- Work to complete
Take the lines below beginning at the line that has "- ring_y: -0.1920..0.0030" and stopping after the line that has "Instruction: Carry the", and print them exactly as they are, with no other lines.

──────── Given data ────────

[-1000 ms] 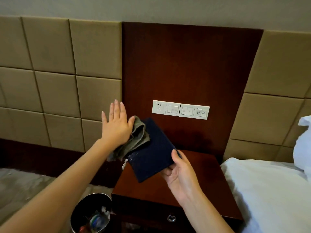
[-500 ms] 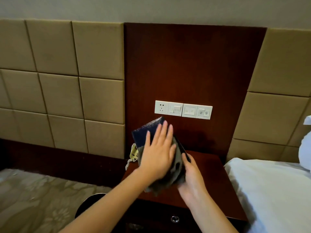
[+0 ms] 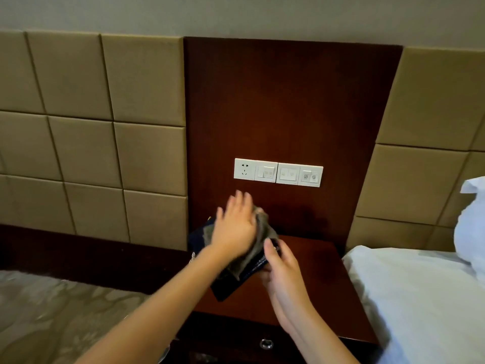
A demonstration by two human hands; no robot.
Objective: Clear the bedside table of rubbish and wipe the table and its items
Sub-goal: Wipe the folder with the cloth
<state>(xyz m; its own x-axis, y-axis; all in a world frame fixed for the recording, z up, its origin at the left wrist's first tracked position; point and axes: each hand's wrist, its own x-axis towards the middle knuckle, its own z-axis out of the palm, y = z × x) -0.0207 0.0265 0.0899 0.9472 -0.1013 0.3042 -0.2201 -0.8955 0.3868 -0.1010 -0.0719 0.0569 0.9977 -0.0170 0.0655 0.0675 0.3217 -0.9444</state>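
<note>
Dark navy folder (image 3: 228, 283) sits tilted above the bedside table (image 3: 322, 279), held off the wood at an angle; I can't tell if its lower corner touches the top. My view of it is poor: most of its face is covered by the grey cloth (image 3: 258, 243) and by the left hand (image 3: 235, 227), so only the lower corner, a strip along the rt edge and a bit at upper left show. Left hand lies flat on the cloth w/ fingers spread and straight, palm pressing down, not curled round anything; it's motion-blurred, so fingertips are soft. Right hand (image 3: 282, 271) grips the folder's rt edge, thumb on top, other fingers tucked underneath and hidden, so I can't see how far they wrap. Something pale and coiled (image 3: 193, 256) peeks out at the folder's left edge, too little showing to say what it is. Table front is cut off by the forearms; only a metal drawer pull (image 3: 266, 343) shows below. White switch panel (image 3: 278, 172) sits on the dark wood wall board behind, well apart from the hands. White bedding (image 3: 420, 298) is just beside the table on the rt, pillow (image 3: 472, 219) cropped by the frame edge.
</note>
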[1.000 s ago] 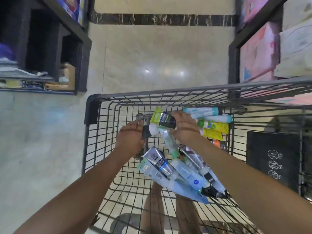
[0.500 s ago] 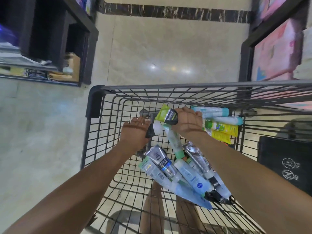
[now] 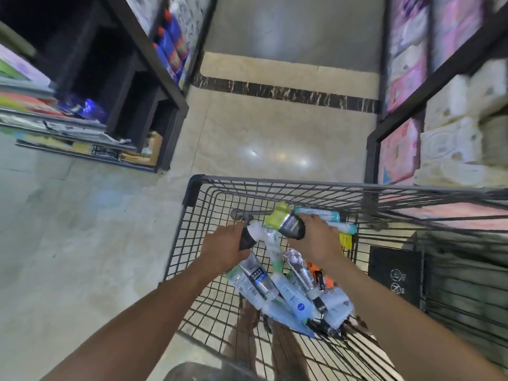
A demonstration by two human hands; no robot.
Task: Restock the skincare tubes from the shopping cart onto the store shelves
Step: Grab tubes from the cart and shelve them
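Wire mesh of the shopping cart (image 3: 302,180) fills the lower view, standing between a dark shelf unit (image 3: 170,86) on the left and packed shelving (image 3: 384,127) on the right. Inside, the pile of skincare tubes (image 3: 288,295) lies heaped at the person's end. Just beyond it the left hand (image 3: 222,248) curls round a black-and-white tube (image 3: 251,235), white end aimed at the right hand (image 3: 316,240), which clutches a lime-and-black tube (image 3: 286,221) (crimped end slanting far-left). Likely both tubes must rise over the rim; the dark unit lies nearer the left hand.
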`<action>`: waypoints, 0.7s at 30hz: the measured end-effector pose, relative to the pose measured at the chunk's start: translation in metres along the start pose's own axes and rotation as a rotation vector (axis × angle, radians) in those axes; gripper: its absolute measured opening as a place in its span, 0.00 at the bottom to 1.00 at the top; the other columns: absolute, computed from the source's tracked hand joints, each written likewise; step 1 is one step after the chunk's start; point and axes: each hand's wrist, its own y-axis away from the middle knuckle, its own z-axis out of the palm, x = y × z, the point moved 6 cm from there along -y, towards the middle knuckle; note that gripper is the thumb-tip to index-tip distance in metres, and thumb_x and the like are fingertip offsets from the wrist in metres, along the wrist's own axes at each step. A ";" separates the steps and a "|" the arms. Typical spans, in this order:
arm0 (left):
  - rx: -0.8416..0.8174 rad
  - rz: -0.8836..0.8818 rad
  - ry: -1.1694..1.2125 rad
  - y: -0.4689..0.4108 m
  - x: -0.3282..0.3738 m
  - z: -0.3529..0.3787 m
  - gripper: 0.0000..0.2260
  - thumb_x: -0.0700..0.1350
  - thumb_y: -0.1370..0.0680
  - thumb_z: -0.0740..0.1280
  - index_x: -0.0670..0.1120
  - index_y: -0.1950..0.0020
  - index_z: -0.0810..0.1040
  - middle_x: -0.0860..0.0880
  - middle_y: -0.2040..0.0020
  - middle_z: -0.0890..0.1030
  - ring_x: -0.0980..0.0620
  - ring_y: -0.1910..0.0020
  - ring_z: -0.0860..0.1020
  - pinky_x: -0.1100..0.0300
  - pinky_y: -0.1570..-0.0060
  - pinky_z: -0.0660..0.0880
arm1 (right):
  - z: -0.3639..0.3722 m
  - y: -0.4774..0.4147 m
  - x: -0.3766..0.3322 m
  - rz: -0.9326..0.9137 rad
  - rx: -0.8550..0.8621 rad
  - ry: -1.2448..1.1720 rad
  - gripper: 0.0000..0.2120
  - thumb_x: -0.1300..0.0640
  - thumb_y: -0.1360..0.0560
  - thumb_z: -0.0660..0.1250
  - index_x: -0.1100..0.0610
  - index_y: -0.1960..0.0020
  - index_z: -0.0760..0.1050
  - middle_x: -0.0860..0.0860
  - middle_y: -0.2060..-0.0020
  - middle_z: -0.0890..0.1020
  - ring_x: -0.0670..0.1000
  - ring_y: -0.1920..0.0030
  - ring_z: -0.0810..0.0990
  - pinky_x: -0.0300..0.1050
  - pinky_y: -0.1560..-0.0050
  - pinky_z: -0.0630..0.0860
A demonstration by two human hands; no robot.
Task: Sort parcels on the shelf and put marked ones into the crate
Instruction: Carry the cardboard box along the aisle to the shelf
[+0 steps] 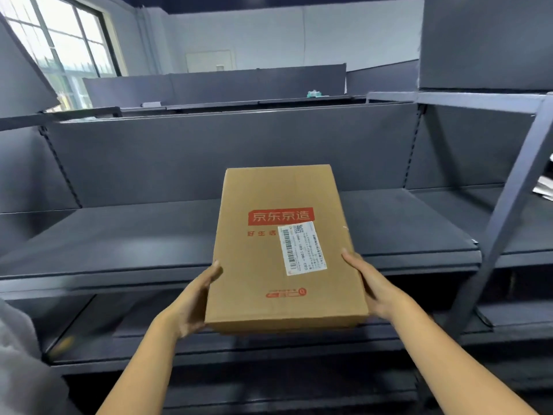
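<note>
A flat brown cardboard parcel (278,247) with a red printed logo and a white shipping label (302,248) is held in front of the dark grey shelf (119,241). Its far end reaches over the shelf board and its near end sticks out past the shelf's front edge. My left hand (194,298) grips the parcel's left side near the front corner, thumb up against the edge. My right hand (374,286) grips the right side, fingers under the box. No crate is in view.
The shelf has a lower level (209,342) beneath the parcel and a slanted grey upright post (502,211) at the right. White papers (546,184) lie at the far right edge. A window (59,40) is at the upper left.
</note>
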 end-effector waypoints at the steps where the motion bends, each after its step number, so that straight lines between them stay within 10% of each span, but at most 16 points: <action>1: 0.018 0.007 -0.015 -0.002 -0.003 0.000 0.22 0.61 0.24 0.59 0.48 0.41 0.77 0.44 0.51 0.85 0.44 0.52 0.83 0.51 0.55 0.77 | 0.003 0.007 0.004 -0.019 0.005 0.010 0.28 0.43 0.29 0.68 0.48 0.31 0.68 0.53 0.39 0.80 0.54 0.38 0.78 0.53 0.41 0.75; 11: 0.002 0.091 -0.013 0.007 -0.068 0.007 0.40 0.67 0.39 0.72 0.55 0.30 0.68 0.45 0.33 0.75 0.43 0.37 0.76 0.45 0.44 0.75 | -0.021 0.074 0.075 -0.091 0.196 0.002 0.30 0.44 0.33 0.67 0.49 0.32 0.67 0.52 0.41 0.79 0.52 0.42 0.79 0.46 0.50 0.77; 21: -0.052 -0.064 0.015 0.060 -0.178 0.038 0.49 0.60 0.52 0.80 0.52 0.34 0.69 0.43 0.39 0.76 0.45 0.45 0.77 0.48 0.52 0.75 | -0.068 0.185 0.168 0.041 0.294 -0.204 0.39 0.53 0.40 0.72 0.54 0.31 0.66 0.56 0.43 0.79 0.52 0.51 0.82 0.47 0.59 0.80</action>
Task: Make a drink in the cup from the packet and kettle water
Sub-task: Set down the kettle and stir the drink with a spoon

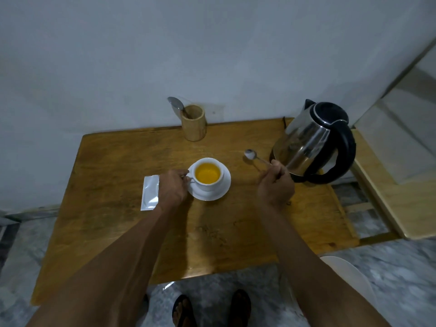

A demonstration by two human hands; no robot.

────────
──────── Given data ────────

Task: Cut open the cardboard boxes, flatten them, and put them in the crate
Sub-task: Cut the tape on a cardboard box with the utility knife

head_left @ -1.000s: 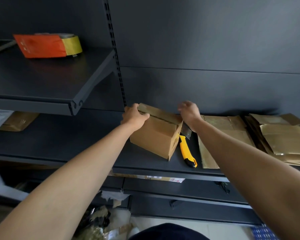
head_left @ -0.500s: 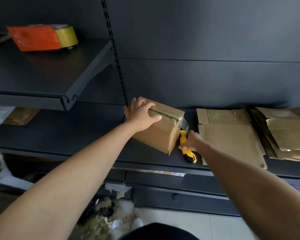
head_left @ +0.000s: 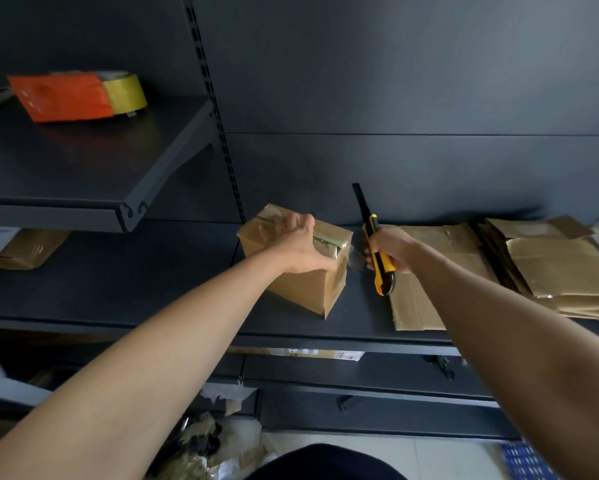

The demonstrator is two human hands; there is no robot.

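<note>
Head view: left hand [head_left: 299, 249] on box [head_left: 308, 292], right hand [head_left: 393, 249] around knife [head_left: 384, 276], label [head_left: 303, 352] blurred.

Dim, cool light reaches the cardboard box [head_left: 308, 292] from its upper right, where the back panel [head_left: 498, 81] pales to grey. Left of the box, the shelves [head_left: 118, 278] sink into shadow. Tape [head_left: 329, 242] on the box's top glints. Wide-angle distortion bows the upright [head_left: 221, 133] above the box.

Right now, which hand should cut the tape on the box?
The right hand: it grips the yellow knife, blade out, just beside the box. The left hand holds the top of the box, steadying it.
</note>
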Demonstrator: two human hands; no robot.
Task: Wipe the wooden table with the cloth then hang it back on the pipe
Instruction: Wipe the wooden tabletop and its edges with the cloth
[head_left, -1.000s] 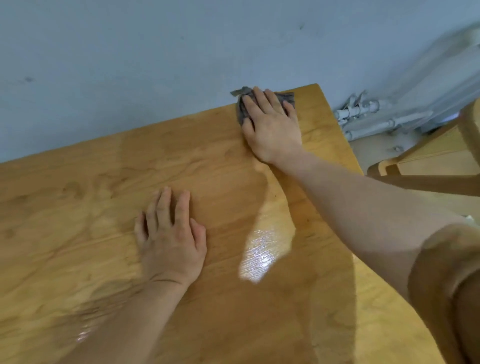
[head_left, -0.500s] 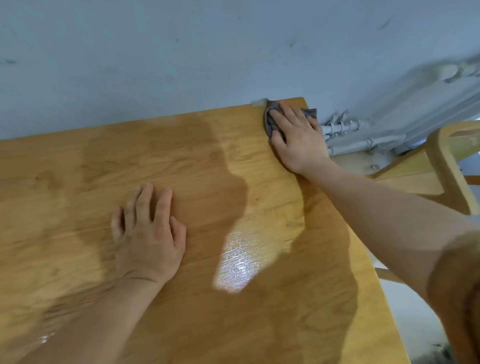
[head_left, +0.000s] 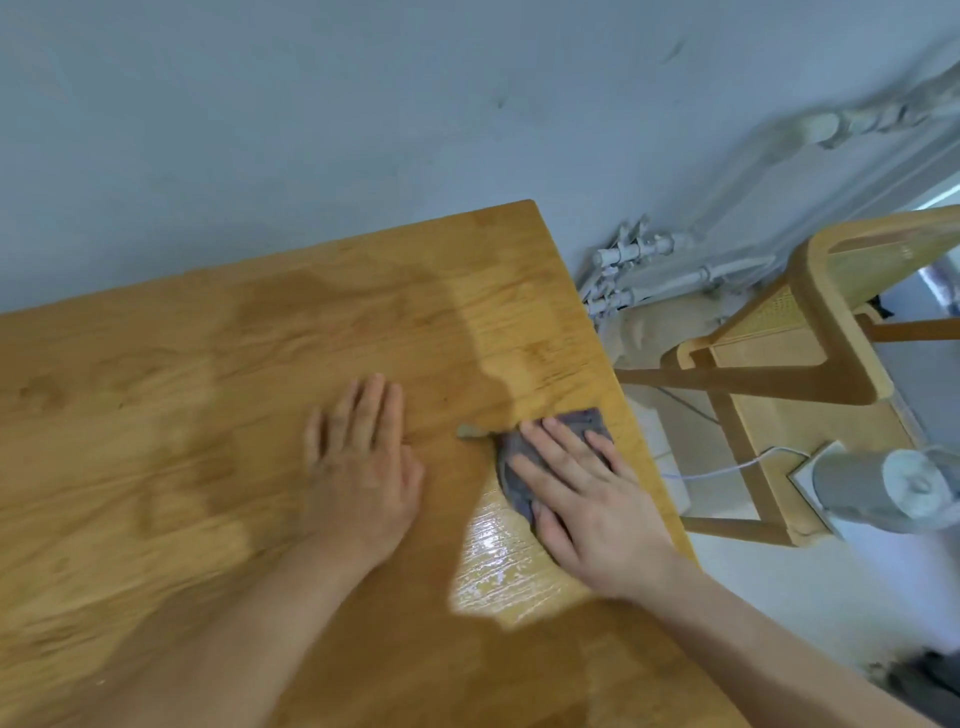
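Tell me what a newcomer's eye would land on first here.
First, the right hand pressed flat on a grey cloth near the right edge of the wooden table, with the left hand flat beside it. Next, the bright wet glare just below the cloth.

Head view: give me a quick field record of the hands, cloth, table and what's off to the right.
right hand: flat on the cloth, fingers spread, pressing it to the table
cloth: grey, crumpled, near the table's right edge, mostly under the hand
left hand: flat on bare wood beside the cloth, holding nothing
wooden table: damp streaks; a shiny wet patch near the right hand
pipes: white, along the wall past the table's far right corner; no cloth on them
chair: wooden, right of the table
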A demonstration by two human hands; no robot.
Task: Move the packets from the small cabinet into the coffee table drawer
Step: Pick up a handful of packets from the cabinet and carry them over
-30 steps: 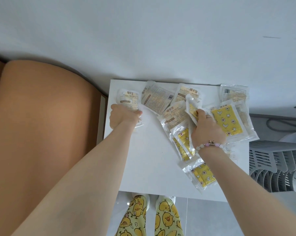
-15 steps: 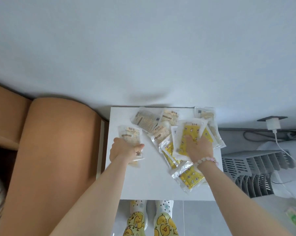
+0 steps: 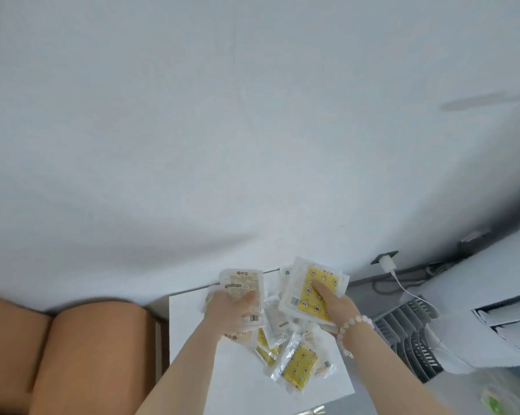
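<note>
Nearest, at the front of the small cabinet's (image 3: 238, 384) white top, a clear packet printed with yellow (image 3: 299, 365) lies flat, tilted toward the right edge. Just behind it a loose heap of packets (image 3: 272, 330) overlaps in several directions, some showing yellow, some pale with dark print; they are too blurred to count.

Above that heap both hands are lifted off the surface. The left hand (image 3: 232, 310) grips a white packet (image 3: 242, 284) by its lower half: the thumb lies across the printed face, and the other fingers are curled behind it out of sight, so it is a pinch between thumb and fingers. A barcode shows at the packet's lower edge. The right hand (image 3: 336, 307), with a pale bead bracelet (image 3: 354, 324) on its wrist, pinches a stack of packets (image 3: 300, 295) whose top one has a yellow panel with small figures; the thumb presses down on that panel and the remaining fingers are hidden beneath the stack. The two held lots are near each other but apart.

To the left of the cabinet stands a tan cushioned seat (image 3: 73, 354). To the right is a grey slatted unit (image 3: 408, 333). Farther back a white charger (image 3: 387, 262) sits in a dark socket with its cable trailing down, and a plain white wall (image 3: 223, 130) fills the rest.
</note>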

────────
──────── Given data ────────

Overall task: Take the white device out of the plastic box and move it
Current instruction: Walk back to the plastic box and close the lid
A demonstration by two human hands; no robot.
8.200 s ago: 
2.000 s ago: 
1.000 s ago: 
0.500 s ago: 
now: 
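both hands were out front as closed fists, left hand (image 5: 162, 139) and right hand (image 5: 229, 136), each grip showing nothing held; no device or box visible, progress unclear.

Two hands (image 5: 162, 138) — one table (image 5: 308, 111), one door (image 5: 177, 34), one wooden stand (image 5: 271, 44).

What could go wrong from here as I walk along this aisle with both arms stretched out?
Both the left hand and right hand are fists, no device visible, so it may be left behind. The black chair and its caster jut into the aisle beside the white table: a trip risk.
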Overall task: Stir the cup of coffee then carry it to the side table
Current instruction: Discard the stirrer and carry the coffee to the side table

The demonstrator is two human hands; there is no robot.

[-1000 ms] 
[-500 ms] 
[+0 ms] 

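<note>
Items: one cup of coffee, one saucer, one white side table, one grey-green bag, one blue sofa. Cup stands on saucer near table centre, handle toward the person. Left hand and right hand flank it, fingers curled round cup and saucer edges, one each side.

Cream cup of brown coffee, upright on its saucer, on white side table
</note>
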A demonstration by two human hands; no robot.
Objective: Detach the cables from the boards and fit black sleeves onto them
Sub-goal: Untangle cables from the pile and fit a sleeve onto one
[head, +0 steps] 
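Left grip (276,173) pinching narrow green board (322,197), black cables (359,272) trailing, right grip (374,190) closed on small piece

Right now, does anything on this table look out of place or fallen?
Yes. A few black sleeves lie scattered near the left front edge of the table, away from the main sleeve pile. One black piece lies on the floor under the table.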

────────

- Response
  - ring_y: -0.1920..0.0030
  - ring_z: -0.0810..0.0990
  - pinky_x: -0.0300..0.1050
  - pinky_y: -0.1560..-0.0050
  - pinky_z: -0.0630..0.0860
A demonstration by two human hands; no robot.
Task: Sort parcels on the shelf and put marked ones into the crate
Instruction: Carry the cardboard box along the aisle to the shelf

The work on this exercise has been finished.